Answer
There are no domain endpoints. The critical points are $(0,0)$ and $(-4/5,1.0341)$.
At $x=0$, $y$ has the local minimum value of $0$ and at $x=-4/5$, $y$ has the local maximum value of $1.0341$. There are no absolute extreme values.
Work Step by Step
$$y=x^{2/3}(x+2)$$
- Domain: $R$. Therefore, there are no endpoints.
1) Find all the critical points of the function:
- Find $y'$: $$y'=(x^{2/3})'(x+2)+x^{2/3}(x+2)'$$ $$y'=\frac{2}{3}x^{-1/3}(x+2)+x^{2/3}$$ $$y'=\frac{2(x+2)}{3x^{1/3}}+x^{2/3}$$ $$y'=\frac{2(x+2)+3x^{1/3}x^{2/3}}{3x^{1/3}}$$ $$y'=\frac{2x+4+3x}{3x^{1/3}}$$ $$y'=\frac{5x+4}{3x^{1/3}}$$
- We have $y'=0$ when $5x+4=0$, or $x=-4/5$.
- $y$ is undefined when $3x^{1/3}=0$ or $x=0$.

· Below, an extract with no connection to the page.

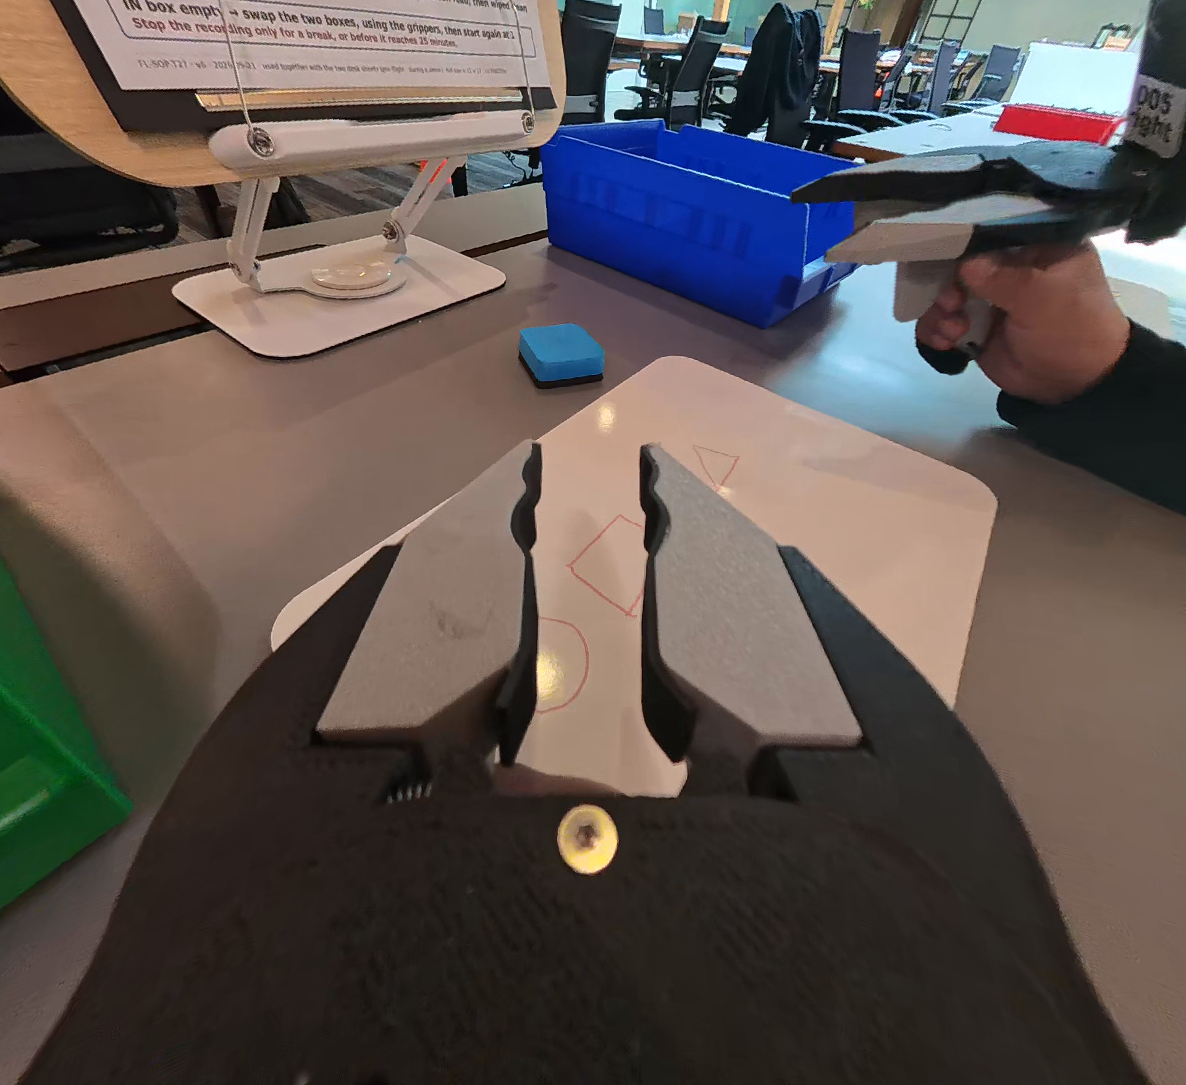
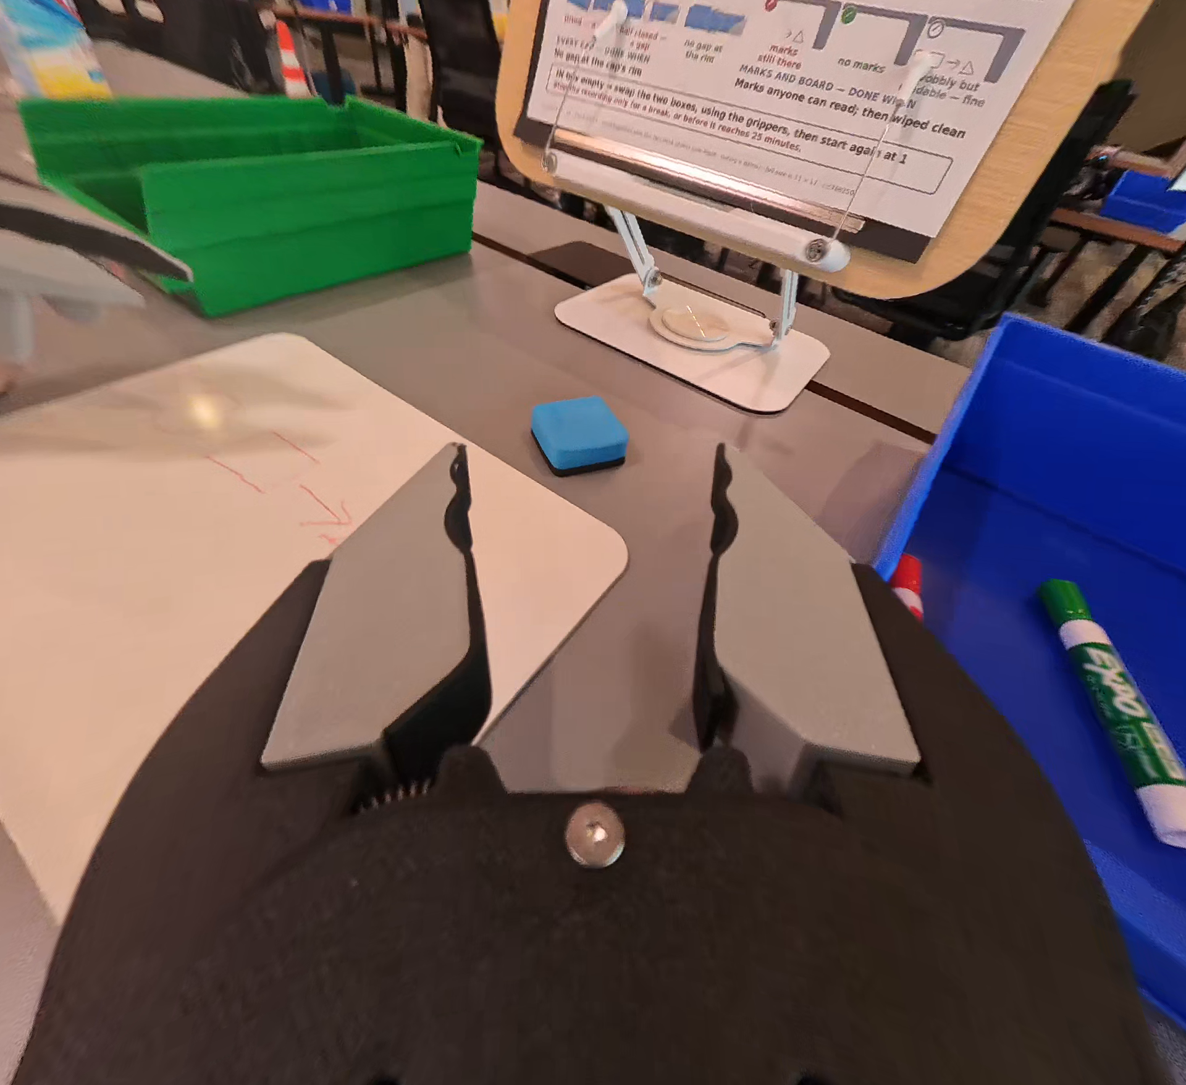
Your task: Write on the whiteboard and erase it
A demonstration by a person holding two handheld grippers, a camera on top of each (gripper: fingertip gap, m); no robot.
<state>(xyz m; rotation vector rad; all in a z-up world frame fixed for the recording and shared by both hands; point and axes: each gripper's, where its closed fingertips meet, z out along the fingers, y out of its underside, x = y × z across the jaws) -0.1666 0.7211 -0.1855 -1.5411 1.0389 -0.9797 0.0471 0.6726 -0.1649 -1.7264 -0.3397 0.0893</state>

So the critical points of function $y$ are at $x=0$ and $x=-4/5$.
2) Evaluate $y$ at the critical points:
- For $x=-4/5$: $$y=\Big(-\frac{4}{5}\Big)^{2/3}\Big(-\frac{4}{5}+2\Big)\approx0.8618\times1.2\approx1.0341$$
- For $x=0$: $$y=\Big(0\Big)^{2/3}\Big(0+2\Big)=0\times2=0$$
So the critical points are $(0,0)$ and $(-4/5,1.0341)$.
Now take a look at the graph of $y$.
From the graph, we see that at $x=0$, $y$ has the local minimum value of $0$ and at $x=-4/5$, $y$ has the local maximum value of $1.0341$. There are no absolute extreme values.